Based on the initial single-factor open-circuit experiment, a closed-circuit flotation experiment was performed. The beneficiation process and reagent system for the ore are shown in Figure 12. The results of closed-circuit flotation tests using DSA and BHA as collectors are shown in

Table 2. The results of closed-circuit flotation tests (wt %).

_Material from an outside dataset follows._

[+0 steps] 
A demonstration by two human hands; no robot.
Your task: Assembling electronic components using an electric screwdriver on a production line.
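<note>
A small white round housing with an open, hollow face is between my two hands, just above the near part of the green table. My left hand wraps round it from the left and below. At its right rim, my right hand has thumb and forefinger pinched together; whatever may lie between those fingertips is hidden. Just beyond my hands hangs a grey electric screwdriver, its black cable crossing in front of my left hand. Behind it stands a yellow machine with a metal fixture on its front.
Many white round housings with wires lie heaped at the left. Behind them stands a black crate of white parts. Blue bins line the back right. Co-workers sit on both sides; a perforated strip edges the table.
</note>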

Conditions	Products	Yield	Sn Grade	Sn Recovery
DSA	Concentrate	2.55	14.751	78.20
	Tailings	97.45	0.108	21.80
	Raw ore	100	0.480	100
BHA	Concentrate	2.11	15.026	65.91
	Tailings	97.89	0.167	34.09
	Raw ore	100	0.481	100

.

The DSA still exhibits excellent selectivity and collectivity in actual ore flotation. The recovery rate is as high as 78.20% when the Sn grade remains essentially constant, which is 12.29% higher than that of the BHA as a collector and potentially of application value.

4. Conclusions

5-dodecylsalicylaldoxime (DSA) has emerged as an exceptional flotation collector for cassiterite, displaying outstanding selectivity and effectiveness. To shed light on the adsorption mechanism of DSA onto the cassiterite surface, a series of tests, including zeta potential analysis, FTIR, and XPS, were conducted. The reasons behind DSA’s superior recovery performance compared to BHA were elucidated through measurements of reagent molecular cluster size. The main results are summarized as follows:

(1)

In the micro-flotation test, the recovery of cassiterite reached an impressive 82.5% at a concentration of 9 × 10⁻⁵ mol/L, without the need for any activator. In the micro-flotation test of artificially mixed minerals, the concentrate with a Sn grade of 24.98% and a recovery of 80.44% was obtained at the same reagent concentration. Compared to BHA, while the Sn grade is similar, DSA achieved a 33.55% higher recovery.

(2)

Findings from zeta potential tests, FTIR, and XPS analyses indicate that DSA forms a stable chelating ring with the cassiterite surface, facilitated by the N and O atoms within its CH=NOH and C-OH groups. This adsorption mechanism resembles the process observed for BHA on cassiterite surfaces.

(3)

Analysis of reagent molecular cluster sizes reveals that DSA forms larger molecular clusters in the pulp and exhibits higher hydrophobicity than BHA. At equivalent active sites, DSA had a larger effective adsorption capacity than BHA, leading to enhanced hydrophobicity on the cassiterite surface and, thereby, favoring flotation recovery.

(4)

In a closed-circuit test of cassiterite flotation recovery in a copper–tin polymetallic ore in Yunnan, DSA achieved impressive results. It yielded a concentrate with a Sn grade of 14.751% and a recovery of 78.20% from raw ore with a Sn grade of 0.481%. Notably, this recovery surpassed that achieved with BHA as a collector by 12.29% while maintaining a nearly identical grade.